● What you should do
I'd like the entries repeated exactly, without their pictures.

● Records provided
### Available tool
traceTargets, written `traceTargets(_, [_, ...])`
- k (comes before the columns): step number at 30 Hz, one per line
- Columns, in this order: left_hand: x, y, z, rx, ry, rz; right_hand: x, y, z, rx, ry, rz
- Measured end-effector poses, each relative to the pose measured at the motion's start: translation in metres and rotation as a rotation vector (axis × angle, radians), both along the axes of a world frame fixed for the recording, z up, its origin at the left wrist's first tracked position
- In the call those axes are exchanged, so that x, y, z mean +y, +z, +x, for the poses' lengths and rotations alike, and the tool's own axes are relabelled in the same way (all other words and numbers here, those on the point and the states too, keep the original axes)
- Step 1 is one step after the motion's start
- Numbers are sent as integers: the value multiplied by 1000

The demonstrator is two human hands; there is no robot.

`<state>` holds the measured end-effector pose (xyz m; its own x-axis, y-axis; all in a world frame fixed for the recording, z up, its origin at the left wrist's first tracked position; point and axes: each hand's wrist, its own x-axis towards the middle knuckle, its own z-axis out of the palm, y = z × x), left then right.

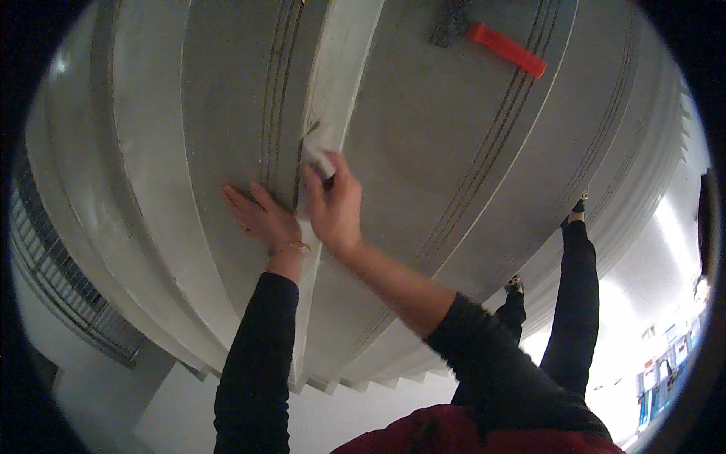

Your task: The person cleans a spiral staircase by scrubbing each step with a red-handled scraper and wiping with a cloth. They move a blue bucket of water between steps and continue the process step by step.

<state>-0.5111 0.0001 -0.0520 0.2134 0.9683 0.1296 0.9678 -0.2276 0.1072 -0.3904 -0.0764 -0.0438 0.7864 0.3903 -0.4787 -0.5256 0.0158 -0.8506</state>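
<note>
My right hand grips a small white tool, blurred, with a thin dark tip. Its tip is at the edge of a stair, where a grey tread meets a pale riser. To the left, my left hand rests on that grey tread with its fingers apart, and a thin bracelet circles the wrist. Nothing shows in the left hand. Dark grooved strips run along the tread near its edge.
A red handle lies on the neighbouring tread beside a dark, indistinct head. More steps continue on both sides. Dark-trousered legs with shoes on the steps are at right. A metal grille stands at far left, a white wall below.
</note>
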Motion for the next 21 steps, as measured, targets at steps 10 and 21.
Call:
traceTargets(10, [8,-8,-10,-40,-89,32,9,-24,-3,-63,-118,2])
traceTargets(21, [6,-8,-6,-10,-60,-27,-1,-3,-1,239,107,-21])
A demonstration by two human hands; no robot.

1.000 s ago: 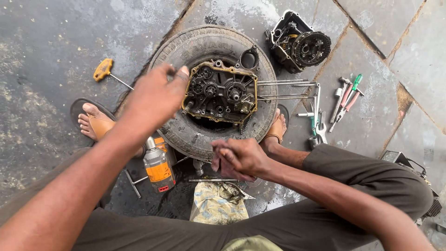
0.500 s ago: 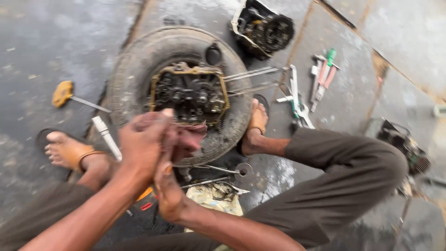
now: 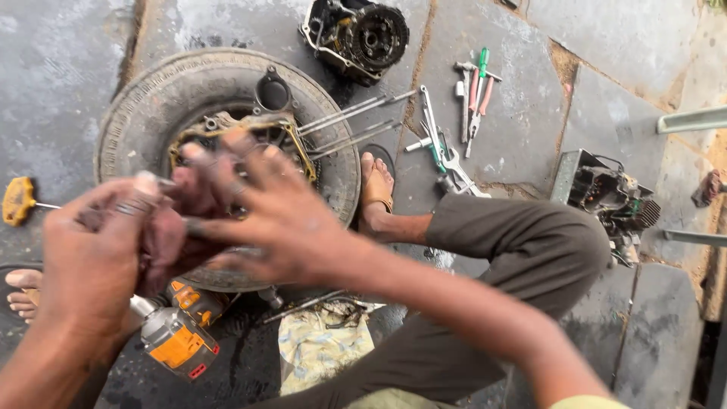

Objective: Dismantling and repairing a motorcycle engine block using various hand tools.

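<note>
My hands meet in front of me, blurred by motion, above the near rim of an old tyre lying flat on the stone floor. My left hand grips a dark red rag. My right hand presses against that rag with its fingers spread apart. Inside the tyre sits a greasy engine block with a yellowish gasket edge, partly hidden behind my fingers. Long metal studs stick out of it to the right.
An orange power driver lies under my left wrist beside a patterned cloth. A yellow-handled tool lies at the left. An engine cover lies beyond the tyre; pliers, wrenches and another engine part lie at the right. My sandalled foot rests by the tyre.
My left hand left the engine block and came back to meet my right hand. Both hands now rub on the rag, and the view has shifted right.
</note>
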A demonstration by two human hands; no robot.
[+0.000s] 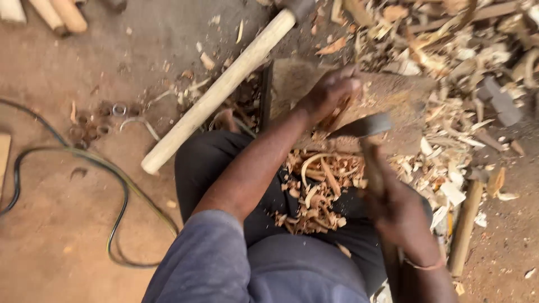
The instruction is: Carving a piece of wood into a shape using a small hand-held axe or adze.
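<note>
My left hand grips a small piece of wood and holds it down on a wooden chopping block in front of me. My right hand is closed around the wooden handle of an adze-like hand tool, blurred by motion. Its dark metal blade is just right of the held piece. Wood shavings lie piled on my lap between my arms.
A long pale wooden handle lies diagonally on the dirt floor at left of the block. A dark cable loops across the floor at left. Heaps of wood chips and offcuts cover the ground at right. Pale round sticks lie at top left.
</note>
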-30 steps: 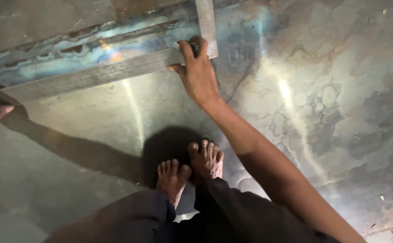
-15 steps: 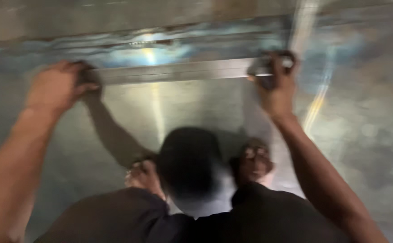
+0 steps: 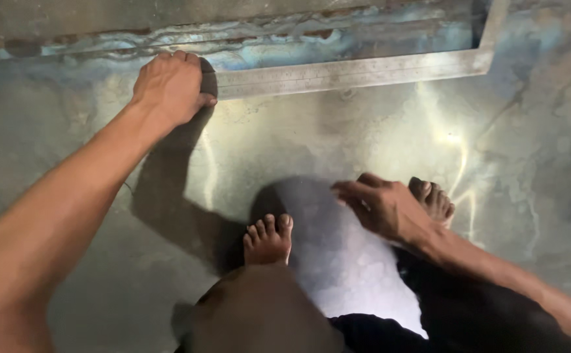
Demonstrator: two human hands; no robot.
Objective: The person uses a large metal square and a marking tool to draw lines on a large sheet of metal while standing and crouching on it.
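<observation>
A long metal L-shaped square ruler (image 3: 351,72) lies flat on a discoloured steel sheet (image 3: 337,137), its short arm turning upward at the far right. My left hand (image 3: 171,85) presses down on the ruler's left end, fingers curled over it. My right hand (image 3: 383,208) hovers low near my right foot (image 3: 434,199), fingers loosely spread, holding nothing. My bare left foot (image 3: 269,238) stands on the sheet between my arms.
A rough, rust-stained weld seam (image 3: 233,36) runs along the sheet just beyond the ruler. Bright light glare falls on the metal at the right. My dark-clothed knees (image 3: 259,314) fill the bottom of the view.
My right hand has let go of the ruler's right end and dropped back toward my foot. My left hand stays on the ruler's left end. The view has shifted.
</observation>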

● Exercise solution
### Available tool
traceTargets, written `traceTargets(_, [_, ...])`
- k (comes before the columns): step number at 30 Hz, one per line
- Columns, in this order: left_hand: x, y, z, rx, ry, rz; right_hand: x, y, z, rx, ry, rz
- Measured end-effector poses, each relative to the pose measured at the motion's start: translation in metres and rotation as a rotation vector (axis × angle, radians), both along the axes of a world frame fixed for the recording, z up, its origin at the left wrist's first tracked position
- In the call those axes are exchanged, so that x, y, z mean +y, +z, +x, for the poses' lengths and rotations alike, and the tool's own axes are relabelled in the same way (all other words and numbers here, those on the point and the states too, keep the original axes)
- Step 1 is one step after the motion's start
- Numbers are sent as integers: the value multiplied by 1000

The demonstrator is two human hands; there is no robot.

`<state>` holds the measured end-effector pose (xyz m; its own x-axis, y-axis; all in a world frame fixed for the recording, z up, its origin at the left wrist's first tracked position; point and axes: each hand's wrist, its own x-axis towards the middle knuckle, its own z-axis out of the palm, y = z × x), left then right.


Your task: The person cleans a spiral staircase by scrubbing each step with a red-handled scraper and wiping with a cloth. They move a blue bucket of water between steps and continue the process step by step.

<state>-0.5111 0.0001 -0.0520 0.2134 0.9683 0.1296 0.9678 -0.2276 0.1072 -0.3904 -0.0764 -0.0438 0.7864 0.3903 -0.4787 -0.5256 0.0158 -0.8506</state>
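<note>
My right hand grips a small white tool, blurred, with a thin dark tip. Its tip is at the edge of a stair, where a grey tread meets a pale riser. To the left, my left hand rests on that grey tread with its fingers apart, and a thin bracelet circles the wrist. Nothing shows in the left hand. Dark grooved strips run along the tread near its edge.
A red handle lies on the neighbouring tread beside a dark, indistinct head. More steps continue on both sides. Dark-trousered legs with shoes on the steps are at right. A metal grille stands at far left, a white wall below.
</note>
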Motion for the next 21 steps, as measured, targets at steps 10 and 21.
Call:
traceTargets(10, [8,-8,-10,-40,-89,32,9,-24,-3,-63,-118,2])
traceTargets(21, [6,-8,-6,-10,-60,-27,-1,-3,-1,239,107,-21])
A demonstration by two human hands; no robot.

1.000 s ago: 
0.500 s ago: 
now: 

Objective: Dismantling and repairing a motorcycle engine block using various hand tools.

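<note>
My hands meet in front of me, blurred by motion, above the near rim of an old tyre lying flat on the stone floor. My left hand grips a dark red rag. My right hand presses against that rag with its fingers spread apart. Inside the tyre sits a greasy engine block with a yellowish gasket edge, partly hidden behind my fingers. Long metal studs stick out of it to the right.
An orange power driver lies under my left wrist beside a patterned cloth. A yellow-handled tool lies at the left. An engine cover lies beyond the tyre; pliers, wrenches and another engine part lie at the right. My sandalled foot rests by the tyre.
My left hand left the engine block and came back to meet my right hand. Both hands now rub on the rag, and the view has shifted right.
</note>
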A demonstration by two human hands; no robot.
[+0.000s] 
The instruction is: Carving a piece of wood into a shape using a small hand-held axe or adze.
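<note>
My left hand grips a small piece of wood and holds it down on a wooden chopping block in front of me. My right hand is closed around the wooden handle of an adze-like hand tool, blurred by motion. Its dark metal blade is just right of the held piece. Wood shavings lie piled on my lap between my arms.
A long pale wooden handle lies diagonally on the dirt floor at left of the block. A dark cable loops across the floor at left. Heaps of wood chips and offcuts cover the ground at right. Pale round sticks lie at top left.
</note>
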-30 steps: 
-15 steps: 
+0 steps: 
Demonstrator: two human hands; no robot.
Objective: The person uses a large metal square and a marking tool to draw lines on a large sheet of metal while standing and crouching on it.
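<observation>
A long metal L-shaped square ruler (image 3: 351,72) lies flat on a discoloured steel sheet (image 3: 337,137), its short arm turning upward at the far right. My left hand (image 3: 171,85) presses down on the ruler's left end, fingers curled over it. My right hand (image 3: 383,208) hovers low near my right foot (image 3: 434,199), fingers loosely spread, holding nothing. My bare left foot (image 3: 269,238) stands on the sheet between my arms.
A rough, rust-stained weld seam (image 3: 233,36) runs along the sheet just beyond the ruler. Bright light glare falls on the metal at the right. My dark-clothed knees (image 3: 259,314) fill the bottom of the view.
My right hand has let go of the ruler's right end and dropped back toward my foot. My left hand stays on the ruler's left end. The view has shifted.
</observation>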

Work on this exercise is done.